Don't say something you may regret. There are a lot of ears at a writers conference. Word gets around quickly when someone speaks ill of someone in the industry. There's a Proverb that says that even a fool is counted as wise when he keeps his mouth shut. If you don't have something positive to say, don't say it where someone may hear it. It may be wise not to say it at all.

Don't hog the conversation. People will ask you questions and want to hear your answers. You may eat dinner with a faculty member, and you may wish to ask them questions or answer theirs. Please remember to honor the others at your table/in your conversation and give them a chance to speak as well. It's rude to not let others get a word in edgewise.

Don't try to take over the class you're in. Some faculty members will encourage comments and questions during their classes.
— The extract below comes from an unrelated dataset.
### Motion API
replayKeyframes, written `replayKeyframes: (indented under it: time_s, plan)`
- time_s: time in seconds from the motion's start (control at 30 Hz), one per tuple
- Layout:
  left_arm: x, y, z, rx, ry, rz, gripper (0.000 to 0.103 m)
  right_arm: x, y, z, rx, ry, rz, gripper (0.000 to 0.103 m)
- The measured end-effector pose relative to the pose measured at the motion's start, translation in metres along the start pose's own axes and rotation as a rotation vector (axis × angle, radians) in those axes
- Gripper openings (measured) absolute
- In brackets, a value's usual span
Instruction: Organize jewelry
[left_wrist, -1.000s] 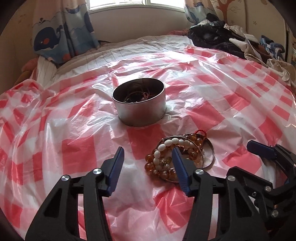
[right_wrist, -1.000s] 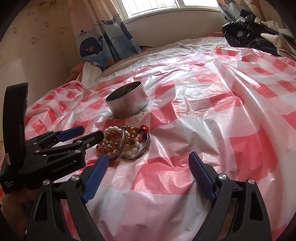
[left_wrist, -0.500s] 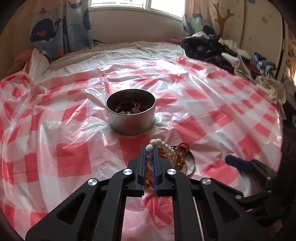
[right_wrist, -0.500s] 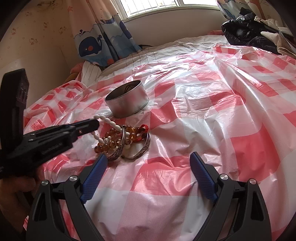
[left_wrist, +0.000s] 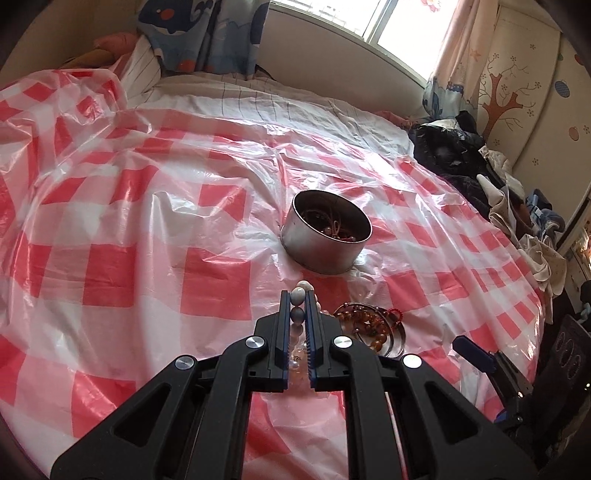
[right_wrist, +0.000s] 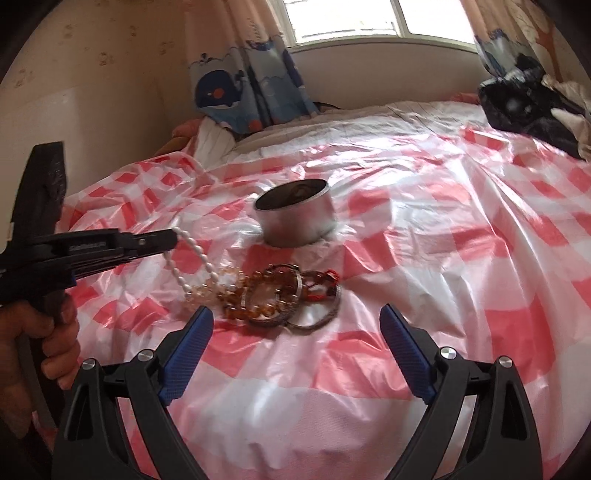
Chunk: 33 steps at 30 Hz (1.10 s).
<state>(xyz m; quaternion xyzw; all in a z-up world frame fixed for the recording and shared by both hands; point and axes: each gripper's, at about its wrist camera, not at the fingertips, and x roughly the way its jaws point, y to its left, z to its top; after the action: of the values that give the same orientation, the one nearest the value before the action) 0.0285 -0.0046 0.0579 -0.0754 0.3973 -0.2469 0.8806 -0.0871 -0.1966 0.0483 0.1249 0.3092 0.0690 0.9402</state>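
Note:
My left gripper (left_wrist: 297, 298) is shut on a white bead bracelet (left_wrist: 298, 296), whose loop (right_wrist: 192, 254) hangs from its tip (right_wrist: 170, 234) above the sheet. Under it lies a heap of jewelry: amber bead strings (right_wrist: 255, 291), silver bangles (right_wrist: 317, 317) and a red cord (right_wrist: 325, 284). The same heap (left_wrist: 365, 325) shows just right of the left fingers. A round metal tin (left_wrist: 325, 236) with several pieces inside stands beyond it, also in the right wrist view (right_wrist: 297, 216). My right gripper (right_wrist: 295, 339) is open in front of the heap, nothing between its pads.
A red-and-white checked plastic sheet (left_wrist: 147, 240) covers the bed. Dark clothes (left_wrist: 454, 158) are piled at the far right edge. Whale-print curtains (right_wrist: 243, 85) hang under the window. A hand (right_wrist: 40, 332) holds the left gripper's handle at the left.
The left gripper shut on the white bead bracelet and lifted it off the heap, rolling as it rose. The right gripper drew a little closer to the heap and stayed open.

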Motion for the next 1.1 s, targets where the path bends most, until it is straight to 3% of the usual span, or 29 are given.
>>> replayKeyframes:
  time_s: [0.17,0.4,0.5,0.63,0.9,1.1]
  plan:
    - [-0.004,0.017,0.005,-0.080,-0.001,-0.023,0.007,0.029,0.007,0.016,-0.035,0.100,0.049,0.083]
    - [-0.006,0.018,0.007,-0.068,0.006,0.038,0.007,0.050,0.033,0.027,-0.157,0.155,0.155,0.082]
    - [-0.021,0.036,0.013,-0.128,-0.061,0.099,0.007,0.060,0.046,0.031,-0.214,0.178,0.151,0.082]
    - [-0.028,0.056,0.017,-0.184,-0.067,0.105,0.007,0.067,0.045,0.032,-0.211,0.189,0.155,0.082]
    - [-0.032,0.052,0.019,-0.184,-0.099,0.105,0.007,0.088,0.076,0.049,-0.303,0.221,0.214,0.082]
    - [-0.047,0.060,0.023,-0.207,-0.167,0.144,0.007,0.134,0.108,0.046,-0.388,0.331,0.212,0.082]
That isn't liberty to offer your teaching on their subject every chance you get. There isn't enough time in an hour-and-a-half to include every minor detail of a topic. The faculty members are professional enough to know what is most important and what can be left out. And they were the one hired to teach the class, not the conferees. Be respectful.

Don't ignore your fellow conferee. You'll be surprised who may be your editor next year. A lot of people go to conferences to meet with agents and editors and authors. What they don't always realize is that it's good to develop relationships with their fellow attendees. Many lifelong friendships, critique partnerships, prayer warriors have been discovered at writers conferences. And who knows? Maybe that conferee is already a writer/agent/editor and you just don't know it yet...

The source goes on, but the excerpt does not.